▶ [Problem statement]
Every line from the one with "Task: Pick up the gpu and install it" up to and including the one with "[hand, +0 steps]" is to be output exactly as it appears below; pictures are not.

▶ [Data extracts]
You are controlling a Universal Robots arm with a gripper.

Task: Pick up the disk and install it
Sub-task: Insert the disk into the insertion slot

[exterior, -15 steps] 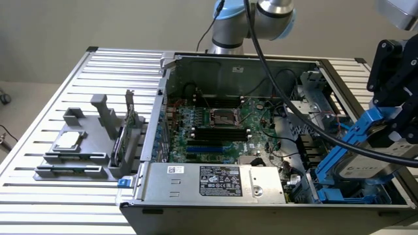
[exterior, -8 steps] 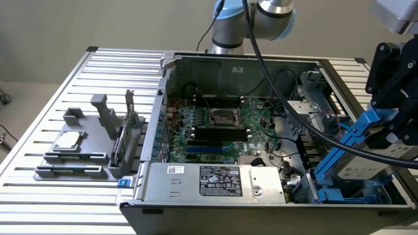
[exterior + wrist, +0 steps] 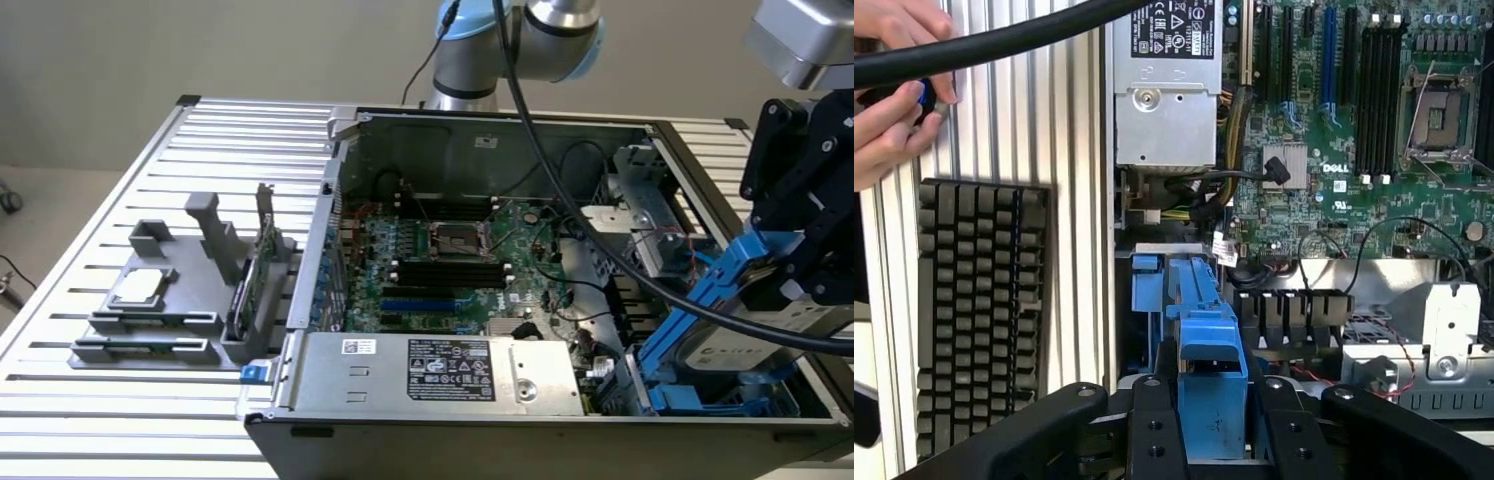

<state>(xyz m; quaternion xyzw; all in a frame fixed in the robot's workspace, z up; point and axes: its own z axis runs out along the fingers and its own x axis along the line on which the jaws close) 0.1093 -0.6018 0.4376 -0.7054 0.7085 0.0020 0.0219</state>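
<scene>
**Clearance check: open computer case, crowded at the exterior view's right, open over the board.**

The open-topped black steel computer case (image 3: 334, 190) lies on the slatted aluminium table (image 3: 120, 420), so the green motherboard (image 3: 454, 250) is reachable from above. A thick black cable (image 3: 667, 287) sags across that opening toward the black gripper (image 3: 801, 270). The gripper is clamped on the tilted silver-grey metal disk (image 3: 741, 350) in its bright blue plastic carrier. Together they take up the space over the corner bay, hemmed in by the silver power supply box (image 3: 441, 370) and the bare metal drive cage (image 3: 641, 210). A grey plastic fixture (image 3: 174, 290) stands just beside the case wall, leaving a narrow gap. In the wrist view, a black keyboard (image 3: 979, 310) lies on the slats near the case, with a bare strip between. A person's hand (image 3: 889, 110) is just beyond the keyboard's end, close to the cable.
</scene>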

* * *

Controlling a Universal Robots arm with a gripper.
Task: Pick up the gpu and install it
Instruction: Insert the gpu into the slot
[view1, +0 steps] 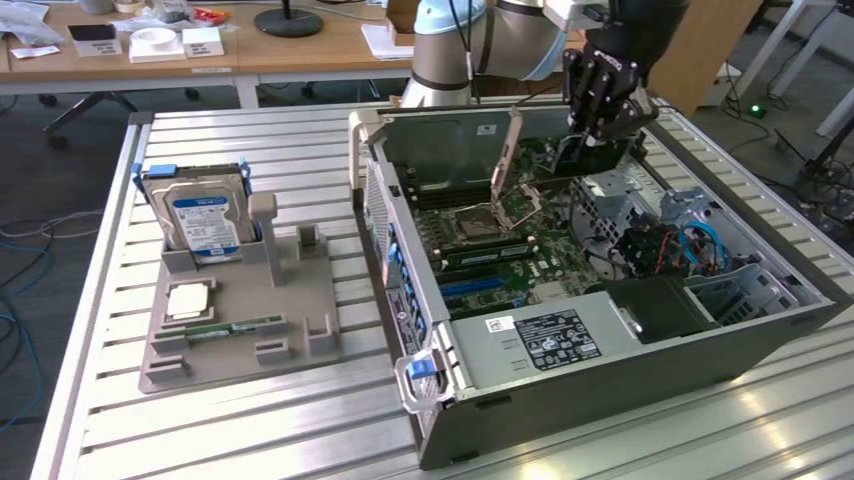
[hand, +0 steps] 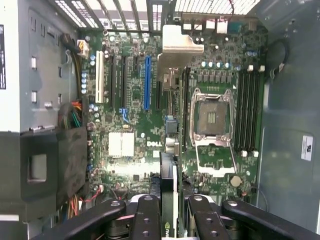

▶ [Task answer]
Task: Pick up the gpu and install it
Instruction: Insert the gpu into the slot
[view1, +0 steps] 
[hand, +0 steps] 

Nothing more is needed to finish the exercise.